OAKS: There is another point to add here, and this comes from a recent statement of the First Presidency, which is a wonderful description of our attitude in this matter: “We of The Church of Jesus Christ of Latter-day Saints reach out with understanding and respect for individuals who are attracted to those of the same gender. We realize there may be great loneliness in their lives, but there must also be recognition of what is right before the Lord.” Huh? There is only ‘great loneliness’ in the lives of gay people for two reasons: 1) they still live in a closeted state, where they are trying to conform to a heterosexual norm; or 2) they have normal life problems that straight people have. Why do these people think that gay men and women are miserable? Because the only gay people they deal with are believing members who are tortured by trying to change or live the way the church tells them to. Those people are indeed lonely and depressed. But Oaks cannot see they are lonely and depressed because of the culture of Mormonism, not because homosexuality leads to loneliness and depression. Again, these seem increasinly to be men who are incapable of compassion, of putting themselves in another’s posiiton and truly imagining what it must be like.

PUBLIC AFFAIRS: What would you say to those members in society, members of the Church, who may look at same-gender attraction as different than other temptations, than any other struggle that people face? First of all, do you think it’s a fair assessment that some people have that feeling? What would you say to them?

OAKS: I think it is an accurate statement to say that some people consider feelings of same-gender attraction to be the defining fact of their existence. There are also people who consider the defining fact of their existence that they are from Texas or that they were in the United States Marines. Or they are red-headed, or they are the best basketball player that ever played for such-and-such a high school. People can adopt a characteristic as the defining example of their existence and often those characteristics are physical. Oh brother. Again with these inaccurate and facile elisions.

We have the agency to choose which characteristics will define us; those choices are not thrust upon us. Sometimes yes, sometimes no. Life is much more complicated than that, and he knows it. A straight person could “choose” to say they’re gay, but seriously, why would they? I could say I’m “black”, but I’d be laughed into the ground. I could pretend I wasn’t raised mormon (and often do), but the reality is that my life was shaped by mormonism from the time I was born. This is either a flip dismissal, a rhetorical strategy, or simple ignorance of the basic processes of socialization and psychology. Identities change over time, but only as experience in the world and with other people allow. We are not, in fact, utterly free individuals, but are individuals anchored in our bodies, our experiences, our social and cultural milieus, and our memories.

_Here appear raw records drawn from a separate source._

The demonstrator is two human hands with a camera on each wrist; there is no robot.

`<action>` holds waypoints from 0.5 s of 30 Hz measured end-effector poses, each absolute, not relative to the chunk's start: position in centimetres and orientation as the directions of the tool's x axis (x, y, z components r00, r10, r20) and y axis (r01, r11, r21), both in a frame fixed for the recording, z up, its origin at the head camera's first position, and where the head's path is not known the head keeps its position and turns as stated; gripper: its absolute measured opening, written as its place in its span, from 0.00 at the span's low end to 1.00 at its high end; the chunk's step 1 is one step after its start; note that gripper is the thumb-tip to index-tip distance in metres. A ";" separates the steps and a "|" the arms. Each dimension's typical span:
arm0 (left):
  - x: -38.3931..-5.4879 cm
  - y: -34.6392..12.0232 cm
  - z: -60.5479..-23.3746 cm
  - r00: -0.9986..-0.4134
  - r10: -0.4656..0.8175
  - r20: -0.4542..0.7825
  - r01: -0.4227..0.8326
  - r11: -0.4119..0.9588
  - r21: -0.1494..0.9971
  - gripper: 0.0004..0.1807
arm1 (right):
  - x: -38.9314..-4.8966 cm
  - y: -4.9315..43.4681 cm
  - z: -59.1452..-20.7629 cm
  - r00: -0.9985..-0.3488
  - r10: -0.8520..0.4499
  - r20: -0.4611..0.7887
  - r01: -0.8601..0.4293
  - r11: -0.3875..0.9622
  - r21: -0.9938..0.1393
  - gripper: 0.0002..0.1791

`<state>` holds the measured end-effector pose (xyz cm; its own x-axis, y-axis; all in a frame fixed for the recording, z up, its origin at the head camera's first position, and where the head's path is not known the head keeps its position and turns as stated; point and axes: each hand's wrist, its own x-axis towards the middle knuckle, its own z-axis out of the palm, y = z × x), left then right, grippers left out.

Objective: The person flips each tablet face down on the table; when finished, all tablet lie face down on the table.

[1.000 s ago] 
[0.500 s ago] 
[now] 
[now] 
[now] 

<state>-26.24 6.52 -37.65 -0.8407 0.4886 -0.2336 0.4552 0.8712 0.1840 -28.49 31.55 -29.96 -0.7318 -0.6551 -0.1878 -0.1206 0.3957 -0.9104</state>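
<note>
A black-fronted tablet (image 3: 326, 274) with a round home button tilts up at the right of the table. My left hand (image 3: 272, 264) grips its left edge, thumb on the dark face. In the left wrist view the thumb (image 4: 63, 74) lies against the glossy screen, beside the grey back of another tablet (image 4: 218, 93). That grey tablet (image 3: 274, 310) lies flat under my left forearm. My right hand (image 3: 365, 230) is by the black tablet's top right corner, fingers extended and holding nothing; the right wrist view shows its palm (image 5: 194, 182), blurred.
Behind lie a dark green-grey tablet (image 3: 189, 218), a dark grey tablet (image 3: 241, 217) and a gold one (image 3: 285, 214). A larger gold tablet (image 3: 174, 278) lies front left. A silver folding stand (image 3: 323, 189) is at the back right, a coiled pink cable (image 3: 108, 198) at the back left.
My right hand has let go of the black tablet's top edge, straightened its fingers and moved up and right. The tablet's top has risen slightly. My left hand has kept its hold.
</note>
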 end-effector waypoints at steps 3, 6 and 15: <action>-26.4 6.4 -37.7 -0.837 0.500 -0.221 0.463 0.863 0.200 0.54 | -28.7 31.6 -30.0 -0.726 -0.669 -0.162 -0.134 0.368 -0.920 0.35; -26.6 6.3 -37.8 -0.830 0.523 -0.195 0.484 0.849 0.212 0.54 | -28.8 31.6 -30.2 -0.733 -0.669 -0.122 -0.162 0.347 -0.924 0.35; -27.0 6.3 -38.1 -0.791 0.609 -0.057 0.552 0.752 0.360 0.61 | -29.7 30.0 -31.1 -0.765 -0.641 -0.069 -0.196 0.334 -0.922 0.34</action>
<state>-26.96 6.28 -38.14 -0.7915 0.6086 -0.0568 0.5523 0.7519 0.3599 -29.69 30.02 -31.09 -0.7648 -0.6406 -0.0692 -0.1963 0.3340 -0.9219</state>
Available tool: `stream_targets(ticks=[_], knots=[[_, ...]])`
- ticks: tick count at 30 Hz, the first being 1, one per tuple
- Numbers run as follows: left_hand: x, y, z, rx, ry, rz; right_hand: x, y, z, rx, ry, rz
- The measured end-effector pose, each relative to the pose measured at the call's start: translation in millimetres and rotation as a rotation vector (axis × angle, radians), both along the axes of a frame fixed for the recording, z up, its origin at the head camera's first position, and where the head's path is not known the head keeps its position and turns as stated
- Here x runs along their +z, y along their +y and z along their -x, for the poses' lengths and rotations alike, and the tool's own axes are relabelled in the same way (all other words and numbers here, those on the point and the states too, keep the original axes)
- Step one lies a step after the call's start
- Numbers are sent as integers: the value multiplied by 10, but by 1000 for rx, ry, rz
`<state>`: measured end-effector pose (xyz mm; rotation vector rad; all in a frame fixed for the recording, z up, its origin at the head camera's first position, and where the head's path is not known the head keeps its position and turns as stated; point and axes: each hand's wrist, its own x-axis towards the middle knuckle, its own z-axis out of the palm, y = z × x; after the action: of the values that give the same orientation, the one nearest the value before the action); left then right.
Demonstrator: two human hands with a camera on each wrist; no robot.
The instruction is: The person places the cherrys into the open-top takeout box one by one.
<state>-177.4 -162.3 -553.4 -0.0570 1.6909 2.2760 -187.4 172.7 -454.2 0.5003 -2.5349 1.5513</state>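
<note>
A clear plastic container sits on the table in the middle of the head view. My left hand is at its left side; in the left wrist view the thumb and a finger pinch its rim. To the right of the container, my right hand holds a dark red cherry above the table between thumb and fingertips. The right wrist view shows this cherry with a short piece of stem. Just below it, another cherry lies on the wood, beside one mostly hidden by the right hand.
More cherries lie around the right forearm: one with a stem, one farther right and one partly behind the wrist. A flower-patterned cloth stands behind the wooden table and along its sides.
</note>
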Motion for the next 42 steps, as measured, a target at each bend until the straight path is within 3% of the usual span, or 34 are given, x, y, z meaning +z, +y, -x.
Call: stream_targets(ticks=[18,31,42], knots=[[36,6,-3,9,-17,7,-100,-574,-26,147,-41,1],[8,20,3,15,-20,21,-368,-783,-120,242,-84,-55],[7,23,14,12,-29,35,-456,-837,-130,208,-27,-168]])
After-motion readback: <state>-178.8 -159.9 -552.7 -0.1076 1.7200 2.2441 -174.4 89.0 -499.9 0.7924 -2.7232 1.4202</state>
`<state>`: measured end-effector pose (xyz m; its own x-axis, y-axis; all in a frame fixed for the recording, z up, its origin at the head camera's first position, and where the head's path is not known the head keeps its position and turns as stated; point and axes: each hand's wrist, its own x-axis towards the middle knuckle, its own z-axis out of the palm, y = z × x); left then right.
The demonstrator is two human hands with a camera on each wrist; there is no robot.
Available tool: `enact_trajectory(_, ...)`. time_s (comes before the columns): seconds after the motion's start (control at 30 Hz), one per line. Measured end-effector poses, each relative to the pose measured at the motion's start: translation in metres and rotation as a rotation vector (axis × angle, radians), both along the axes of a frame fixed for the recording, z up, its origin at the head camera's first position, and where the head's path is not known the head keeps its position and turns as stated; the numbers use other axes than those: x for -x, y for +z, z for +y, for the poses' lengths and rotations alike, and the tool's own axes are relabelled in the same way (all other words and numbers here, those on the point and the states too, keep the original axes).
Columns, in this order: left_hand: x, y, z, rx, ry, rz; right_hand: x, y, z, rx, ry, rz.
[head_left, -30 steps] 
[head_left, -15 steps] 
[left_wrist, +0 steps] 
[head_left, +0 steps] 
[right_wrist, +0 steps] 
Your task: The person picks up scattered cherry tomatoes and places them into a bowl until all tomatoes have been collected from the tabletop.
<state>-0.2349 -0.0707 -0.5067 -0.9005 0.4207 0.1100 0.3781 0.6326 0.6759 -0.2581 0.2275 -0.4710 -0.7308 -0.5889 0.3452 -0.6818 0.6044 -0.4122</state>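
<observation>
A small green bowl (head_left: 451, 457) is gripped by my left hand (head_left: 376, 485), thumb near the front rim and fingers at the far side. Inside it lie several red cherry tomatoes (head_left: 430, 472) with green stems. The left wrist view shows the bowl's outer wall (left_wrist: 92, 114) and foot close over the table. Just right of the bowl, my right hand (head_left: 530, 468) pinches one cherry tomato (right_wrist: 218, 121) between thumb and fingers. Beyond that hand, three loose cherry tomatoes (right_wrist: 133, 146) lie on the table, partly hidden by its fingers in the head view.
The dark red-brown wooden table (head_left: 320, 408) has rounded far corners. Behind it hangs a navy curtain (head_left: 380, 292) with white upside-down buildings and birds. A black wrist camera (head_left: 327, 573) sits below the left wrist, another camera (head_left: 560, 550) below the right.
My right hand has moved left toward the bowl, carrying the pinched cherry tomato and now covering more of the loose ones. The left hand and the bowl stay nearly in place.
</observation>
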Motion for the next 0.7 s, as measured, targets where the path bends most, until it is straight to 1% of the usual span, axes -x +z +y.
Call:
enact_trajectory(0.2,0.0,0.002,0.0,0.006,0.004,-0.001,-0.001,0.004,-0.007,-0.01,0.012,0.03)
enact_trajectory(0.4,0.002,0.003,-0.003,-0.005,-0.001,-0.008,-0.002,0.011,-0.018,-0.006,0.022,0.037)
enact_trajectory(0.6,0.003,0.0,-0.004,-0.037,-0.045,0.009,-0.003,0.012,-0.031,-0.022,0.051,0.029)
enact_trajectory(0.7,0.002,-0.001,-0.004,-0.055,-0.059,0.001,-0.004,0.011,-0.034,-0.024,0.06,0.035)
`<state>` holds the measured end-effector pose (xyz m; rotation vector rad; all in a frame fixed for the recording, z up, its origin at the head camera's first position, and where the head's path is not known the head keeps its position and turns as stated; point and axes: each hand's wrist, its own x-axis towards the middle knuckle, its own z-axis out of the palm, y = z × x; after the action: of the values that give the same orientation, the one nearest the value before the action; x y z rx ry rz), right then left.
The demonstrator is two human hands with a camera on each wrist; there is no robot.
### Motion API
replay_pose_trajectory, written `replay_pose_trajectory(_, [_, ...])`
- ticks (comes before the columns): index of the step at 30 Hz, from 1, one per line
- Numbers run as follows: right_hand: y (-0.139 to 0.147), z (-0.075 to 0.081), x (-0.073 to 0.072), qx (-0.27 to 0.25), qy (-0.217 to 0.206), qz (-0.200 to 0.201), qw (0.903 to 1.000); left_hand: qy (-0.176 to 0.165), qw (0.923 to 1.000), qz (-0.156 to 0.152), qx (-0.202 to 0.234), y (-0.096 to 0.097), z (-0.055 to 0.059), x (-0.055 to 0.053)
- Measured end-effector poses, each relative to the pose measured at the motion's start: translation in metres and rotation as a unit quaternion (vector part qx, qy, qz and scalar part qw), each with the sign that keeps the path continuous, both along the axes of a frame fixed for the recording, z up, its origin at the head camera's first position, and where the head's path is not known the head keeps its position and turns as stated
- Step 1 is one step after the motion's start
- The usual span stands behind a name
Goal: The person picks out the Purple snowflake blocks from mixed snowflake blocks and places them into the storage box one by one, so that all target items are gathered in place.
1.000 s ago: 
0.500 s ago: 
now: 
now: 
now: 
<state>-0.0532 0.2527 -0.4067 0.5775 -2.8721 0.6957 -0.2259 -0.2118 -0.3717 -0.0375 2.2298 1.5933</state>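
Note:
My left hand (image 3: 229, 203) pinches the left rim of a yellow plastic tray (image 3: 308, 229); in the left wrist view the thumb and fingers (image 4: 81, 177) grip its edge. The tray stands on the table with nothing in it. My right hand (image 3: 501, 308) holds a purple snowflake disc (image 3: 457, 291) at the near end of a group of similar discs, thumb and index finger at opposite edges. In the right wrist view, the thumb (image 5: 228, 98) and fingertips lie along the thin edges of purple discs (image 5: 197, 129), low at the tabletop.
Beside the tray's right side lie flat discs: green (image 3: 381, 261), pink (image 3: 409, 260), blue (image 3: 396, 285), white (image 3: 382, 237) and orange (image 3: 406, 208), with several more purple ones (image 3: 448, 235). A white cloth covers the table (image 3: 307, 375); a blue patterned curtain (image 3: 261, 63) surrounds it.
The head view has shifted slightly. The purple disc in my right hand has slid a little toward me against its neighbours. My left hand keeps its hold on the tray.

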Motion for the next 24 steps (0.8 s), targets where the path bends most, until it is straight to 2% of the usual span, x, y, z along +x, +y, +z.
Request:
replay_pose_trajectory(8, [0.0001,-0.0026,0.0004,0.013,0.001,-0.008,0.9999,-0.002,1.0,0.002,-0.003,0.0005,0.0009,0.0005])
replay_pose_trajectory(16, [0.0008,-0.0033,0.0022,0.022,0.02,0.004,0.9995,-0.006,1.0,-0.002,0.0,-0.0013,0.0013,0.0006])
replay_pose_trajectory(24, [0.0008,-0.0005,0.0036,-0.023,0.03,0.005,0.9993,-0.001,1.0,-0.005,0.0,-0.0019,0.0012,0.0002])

The ultimate defining fact for all of us is that we are children of Heavenly Parents, born on this earth for a purpose, and born with a divine destiny. Whenever any of those other notions, whatever they may be, gets in the way of that ultimate defining fact, then it is destructive and it leads us down the wrong path.Religious belief. Not a rational argument for the public sphere.

PUBLIC AFFAIRS: Both of you have mentioned the issue of compassion and this feeling about needing to be compassionate. Let’s fast-forward the scenario that we used earlier, and assume it’s a couple of years later. My conversations with my son, all our efforts to love our son and keep him in the Church have failed to address what he sees as the central issue — that he can’t help his feelings. He’s now told us that he’s moving out of the home. He plans to live with a gay friend. He’s adamant about it. What should be the proper response of a Latter-day Saint parent in that situation?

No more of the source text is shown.